Tips to Strengthen Your Non-QM Loan Application
- Keep solid records: The more organized your bank statements, asset accounts, business documents, and rental agreements, the better.
- Be upfront about credit issues: Disclose any foreclosures, late payments, or bankruptcies so I can pair you with the right lender/program.
- Clarify your property goals: Are you buying to live in Entrada or acquiring an investment in Sand Hollow? Your intended use shapes which Non-QM loan fits.
- Have a plan for funds: Down payments and reserves often need to be sourced and documented clearly for Non-QM approval.
- Work with a local expert: Experience with Southern Utah’s lender network and property types matters—I’ve helped clients from Kanab to Bloomington Hills succeed with creative financing.
My Commitment to Serving Washington County and Beyond
I’ve been in the mortgage business since 1999—there’s almost nothing I haven’t seen. You’re not supposed to know how all this mortgage stuff works—that’s why you have me! My job is to simplify, demystify, and make sure you never feel left in the dark about your mortgage options, especially when the traditional road gets bumpy.

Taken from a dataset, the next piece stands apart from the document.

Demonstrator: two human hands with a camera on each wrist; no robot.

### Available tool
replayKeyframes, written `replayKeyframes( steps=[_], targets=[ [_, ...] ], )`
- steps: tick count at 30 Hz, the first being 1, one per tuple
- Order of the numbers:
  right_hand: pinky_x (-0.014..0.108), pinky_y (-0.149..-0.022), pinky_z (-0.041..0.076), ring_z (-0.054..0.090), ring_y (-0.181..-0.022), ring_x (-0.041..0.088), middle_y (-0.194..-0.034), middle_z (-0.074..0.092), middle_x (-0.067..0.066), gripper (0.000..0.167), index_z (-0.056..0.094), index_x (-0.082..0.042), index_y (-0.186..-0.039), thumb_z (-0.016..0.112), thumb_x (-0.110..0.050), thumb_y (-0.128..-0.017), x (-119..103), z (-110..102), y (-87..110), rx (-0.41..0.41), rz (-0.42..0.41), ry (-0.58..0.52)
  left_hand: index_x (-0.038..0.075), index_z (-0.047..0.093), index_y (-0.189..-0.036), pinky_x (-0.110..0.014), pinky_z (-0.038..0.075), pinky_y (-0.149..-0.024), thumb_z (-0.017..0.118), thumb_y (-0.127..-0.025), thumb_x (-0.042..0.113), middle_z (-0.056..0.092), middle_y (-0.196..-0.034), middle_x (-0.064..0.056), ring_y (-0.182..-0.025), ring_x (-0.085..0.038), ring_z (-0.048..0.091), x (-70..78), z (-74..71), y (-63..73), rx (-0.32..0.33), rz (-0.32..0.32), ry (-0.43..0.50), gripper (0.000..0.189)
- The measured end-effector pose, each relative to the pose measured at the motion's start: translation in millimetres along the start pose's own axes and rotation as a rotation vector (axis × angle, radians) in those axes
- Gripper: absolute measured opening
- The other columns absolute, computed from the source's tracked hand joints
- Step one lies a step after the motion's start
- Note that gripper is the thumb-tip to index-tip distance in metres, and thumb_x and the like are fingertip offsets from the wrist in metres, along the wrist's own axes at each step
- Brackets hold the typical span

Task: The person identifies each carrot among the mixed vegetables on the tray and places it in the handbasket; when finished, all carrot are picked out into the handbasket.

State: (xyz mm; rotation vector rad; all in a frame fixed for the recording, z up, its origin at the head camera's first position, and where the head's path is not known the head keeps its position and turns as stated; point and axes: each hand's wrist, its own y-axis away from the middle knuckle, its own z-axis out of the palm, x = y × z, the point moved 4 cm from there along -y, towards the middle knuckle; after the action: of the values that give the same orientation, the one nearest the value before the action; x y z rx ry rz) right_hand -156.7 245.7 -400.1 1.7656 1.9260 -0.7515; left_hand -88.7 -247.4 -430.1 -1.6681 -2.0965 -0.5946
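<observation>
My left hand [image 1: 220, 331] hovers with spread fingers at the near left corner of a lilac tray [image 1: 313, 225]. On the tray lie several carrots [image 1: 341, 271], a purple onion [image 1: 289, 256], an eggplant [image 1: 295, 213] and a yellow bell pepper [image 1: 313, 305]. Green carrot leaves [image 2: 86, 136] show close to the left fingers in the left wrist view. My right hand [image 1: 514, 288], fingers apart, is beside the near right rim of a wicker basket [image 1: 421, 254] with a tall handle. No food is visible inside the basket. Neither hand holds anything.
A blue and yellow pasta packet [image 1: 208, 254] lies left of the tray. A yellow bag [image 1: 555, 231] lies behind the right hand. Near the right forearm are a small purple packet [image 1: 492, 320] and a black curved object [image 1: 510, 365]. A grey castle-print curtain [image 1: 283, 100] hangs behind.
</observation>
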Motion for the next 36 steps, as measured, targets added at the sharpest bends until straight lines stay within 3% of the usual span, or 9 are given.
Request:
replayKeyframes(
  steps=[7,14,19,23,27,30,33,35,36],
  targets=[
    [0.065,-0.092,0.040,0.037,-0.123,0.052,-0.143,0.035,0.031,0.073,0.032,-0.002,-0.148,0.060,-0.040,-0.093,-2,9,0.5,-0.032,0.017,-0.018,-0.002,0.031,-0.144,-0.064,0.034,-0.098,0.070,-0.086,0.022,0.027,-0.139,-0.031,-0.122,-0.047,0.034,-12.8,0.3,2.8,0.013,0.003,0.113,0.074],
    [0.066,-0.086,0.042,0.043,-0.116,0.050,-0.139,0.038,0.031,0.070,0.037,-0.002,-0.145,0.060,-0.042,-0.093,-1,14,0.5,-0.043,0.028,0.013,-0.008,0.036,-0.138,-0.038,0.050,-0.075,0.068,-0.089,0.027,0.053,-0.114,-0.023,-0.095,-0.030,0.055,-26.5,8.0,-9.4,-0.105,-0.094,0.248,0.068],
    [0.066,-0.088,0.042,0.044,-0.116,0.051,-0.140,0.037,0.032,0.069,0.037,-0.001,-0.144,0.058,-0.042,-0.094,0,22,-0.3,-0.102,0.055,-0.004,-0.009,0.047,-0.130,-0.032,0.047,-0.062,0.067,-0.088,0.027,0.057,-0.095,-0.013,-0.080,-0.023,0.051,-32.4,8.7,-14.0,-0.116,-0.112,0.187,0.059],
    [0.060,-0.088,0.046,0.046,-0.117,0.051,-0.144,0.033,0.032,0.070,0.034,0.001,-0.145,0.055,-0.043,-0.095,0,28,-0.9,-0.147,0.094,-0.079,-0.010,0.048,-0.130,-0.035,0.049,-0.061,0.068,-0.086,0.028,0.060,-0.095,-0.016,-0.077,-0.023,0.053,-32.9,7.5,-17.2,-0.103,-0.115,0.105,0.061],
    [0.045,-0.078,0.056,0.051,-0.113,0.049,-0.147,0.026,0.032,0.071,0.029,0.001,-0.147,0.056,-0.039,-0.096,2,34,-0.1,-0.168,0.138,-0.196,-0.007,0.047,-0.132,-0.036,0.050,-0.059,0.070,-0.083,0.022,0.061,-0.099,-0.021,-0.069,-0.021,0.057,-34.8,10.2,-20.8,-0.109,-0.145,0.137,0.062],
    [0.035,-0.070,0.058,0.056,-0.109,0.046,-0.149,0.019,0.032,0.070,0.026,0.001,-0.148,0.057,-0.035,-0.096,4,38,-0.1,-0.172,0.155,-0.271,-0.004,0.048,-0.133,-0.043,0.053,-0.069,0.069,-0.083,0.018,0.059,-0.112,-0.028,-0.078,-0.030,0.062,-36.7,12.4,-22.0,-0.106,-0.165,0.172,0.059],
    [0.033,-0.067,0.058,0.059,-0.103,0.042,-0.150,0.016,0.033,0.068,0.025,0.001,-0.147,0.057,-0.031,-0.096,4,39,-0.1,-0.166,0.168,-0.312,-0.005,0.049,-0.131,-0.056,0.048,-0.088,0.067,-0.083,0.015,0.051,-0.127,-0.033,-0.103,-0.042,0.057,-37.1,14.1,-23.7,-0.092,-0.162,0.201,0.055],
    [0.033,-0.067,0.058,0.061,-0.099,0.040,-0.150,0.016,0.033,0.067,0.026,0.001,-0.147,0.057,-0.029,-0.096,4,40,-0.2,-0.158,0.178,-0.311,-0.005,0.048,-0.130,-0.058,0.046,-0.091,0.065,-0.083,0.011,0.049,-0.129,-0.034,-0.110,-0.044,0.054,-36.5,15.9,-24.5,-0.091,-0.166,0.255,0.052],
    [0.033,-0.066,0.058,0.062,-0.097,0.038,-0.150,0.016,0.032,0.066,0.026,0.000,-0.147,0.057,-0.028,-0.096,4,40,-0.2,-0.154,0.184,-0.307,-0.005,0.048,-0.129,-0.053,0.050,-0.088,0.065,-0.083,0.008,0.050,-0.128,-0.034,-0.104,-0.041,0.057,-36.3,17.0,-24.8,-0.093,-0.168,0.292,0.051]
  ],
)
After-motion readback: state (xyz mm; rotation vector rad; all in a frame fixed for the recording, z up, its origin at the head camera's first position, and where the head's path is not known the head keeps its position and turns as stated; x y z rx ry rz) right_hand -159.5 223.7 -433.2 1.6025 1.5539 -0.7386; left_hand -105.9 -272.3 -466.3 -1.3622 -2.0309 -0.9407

If you’re in Washington County, Saint George, or anywhere in Southern Utah and find yourself turned away by standard lending, let’s talk real solutions. Non-QM loans might be your path to homeownership, investment opportunities, or financial flexibility.
Ready to Explore Your Options?
If you’re considering a Non-QM loan, or have been declined elsewhere because your profile doesn’t fit the “conventional” box, I invite you to reach out. Call, text, or email me for a confidential review of your scenario—I can help you compare options and clarify your next steps. Pre-approval planning is especially important with Non-QM loans, and I’m here to guide you from the very first question all the way to closing.
Frequently Asked Questions
Do Non-QM loans have higher rates?
Non-QM loan rates can be higher than traditional mortgage rates since these loans carry more risk for lenders. The actual rate depends on your credit, down payment, loan type, and overall financial profile.
What credit score is needed for a Non-QM loan?
Requirements vary widely depending on the program. Some Non-QM lenders are flexible, accepting recent credit events or offering solutions for those with less-than-perfect credit.
Do I need a larger down payment?
Often, Non-QM loans require larger down payments than standard loans. Exact requirements will depend on the lender, the specific program, and your individual scenario.
Can I use a Non-QM loan for an investment property?
Yes, Non-QM loans are often used for investment properties, including short-term rentals and properties where qualification is based on rental income rather than personal income.
How quickly can I close on a Non-QM mortgage?
Timing may be similar to traditional loans if you provide all documents upfront. However, some Non-QM programs take longer due to additional verification steps or complexity.
This is educational and not financial advice. Loan programs and guidelines can change. Talk with a licensed mortgage professional about your specific scenario.